O ato de constituição da Comissão Estadual de Monitoramento e Avaliação da Implementação do Pacto Estadual pela Redução da Mortalidade Materna e Neonatal marca as comemorações do Dia Nacional de Luta pela Redução da Morte Materna, que acontece segunda-feira (28). Esta comissão foi instituída pelo Governo do Estado, no dia 8 de março, data em que se comemora o Dia Internacional da Mulher, reconhecendo a importância da redução dos índices de mortalidade materna e neonatal na Bahia.
O evento começa às 9 horas, no auditório do Centro de Atenção à Saúde (CAS), no Iguatemi, tendo em seguida uma apresentação do teatro de Fantoches, com a peça O destino de Maria. Outras manifestações estão previstas para os dias 29 e 30, entre elas estão panfletagens nas maternidades Tsylla Balbino, Professor José Maria de Magalhães Netto, Albert Sabin e Iperba, e nos hospitais Roberto Santos e João Batista Caribé, e a reapresentação do Teatro de Fantoches, sempre às 14h30, no auditório do Centro de Saúde Adroaldo Albergaria, em Periperi.
No dia 31, membros do Comitê Estadual de Estudo da Mortalidade da Mortalidade Materna na Bahia estarão presentes nas sessões clínicas das maternidades do Iperba e do Hospital Roberto Santos.
A Organização Mundial de Saúde (OMS) define a morte materna de uma mulher durante a gravidez ou até 42 dias após o término da gestação, independentemente da duração ou da localização da gravidez. É causada por qualquer fator relacionado ou agravado pela gestação ou por medidas tomadas em relação a ela. Não é considerada morte materna a que é provocada por fatores acidentais ou incidentais.
No Brasil, a Razão da Morte Materna (RMM) apresenta índices elevados. Na Bahia, de acordo com dados oficiais, no ano de 2004,o índice foi de 68,7 óbitos por 100 mil nascidos vivos, valor consideravelmente superior ao aceitável pela OMS nos países desenvolvidos em que a RMM oscila entre 10 e 20 óbitos por 100 mil nascidos vivos.
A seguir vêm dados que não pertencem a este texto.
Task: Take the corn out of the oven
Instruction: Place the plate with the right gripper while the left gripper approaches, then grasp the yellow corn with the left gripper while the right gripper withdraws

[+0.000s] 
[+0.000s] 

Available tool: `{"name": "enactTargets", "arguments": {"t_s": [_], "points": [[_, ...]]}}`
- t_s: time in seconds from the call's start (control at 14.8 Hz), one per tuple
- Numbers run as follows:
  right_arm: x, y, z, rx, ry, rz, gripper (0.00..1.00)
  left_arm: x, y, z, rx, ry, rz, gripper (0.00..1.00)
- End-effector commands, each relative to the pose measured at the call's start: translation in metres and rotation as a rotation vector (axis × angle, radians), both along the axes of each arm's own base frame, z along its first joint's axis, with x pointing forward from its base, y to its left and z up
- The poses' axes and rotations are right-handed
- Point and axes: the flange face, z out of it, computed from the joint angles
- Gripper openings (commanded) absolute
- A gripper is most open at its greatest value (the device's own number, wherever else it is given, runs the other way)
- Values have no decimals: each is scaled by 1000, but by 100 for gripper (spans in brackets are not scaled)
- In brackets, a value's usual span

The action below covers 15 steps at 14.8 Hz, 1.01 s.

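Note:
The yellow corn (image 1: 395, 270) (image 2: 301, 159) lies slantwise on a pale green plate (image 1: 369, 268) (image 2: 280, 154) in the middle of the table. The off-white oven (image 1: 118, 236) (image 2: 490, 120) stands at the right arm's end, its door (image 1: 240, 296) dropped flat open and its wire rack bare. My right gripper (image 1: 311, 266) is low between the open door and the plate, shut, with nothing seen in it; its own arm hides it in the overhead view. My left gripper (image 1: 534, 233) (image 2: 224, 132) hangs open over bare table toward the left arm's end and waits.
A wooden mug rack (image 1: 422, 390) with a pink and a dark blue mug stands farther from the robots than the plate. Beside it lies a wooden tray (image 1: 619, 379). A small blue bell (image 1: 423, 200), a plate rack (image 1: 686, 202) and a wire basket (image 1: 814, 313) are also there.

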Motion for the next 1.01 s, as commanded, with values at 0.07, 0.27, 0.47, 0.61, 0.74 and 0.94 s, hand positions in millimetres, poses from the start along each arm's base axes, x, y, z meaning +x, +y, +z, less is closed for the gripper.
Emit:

Em série histórica da Sesab, as taxas de mortalidade materna para o Estado continuam elevadas – em torno de 64,7 óbitos por 100 mil nascidos vivos, dados de 2005.
A morte materna é um bom indicador para avaliar as condições de assistência à saúde de uma população. A partir de análises das condições em que e como morrem as mulheres, pode-se avaliar o desenvolvimento de uma determinada sociedade. Razões de mortalidade materna são indicativas de precárias condições socioeconômicas, baixo grau de informação e escolaridade, dinâmicas familiares em que a violência está presente e, sobretudo, dificuldades de acesso a serviços de saúde.
Comitê
Em 1994, foi criado na Bahia o Comitê Estadual de Mortalidade Materna (CEMM), com o objetivo de sistematizar informações precisas sobre a mortalidade materna e indicar medidas para a sua redução. Desde a sua implantação, o comitê realiza seminários e encontros para a instalação dos comitês regionais, municipais e hospitalares em unidades da rede pública de saúde. Estes comitês desenvolvem um trabalho educativo contínuo, com vistas à adoção de medidas que evitem os óbitos maternos.
Segundo o médico Carlos Augusto de Menezes, presidente em exercício do CEEMM, a morte de uma mulher durante a gravidez, o parto, aborto ou pós-parto, definida como mortalidade materna, permanece como uma questão de saúde pública, de fundamental importância na agenda da saúde no Brasil. Ainda conforme Carlos Menezes, as mortes maternas envolvem circunstâncias “plenamente evitáveis” e expressam as desigualdades sociais presentes no estado.
Técnicos do CEEMM destacam a importância do Dia Nacional de Luta pela Redução da Mortalidade Materna como forma de chamar atenção para a realidade do país, onde ainda é grande o número de mulheres que morrem por problemas ocorridos durante a gravidez, o parto e o pós-parto, ou por complicações de um aborto inseguro. Entre as causas mais freqüentes de mortes maternas estão as doenças hipertensivas da gravidez, hemorragias, infecções puerperais e aborto. Hoje, no estado, existem 16 comitês hospitalares de mortalidade materna, 24 comitês municipais e 23 comitês regionais.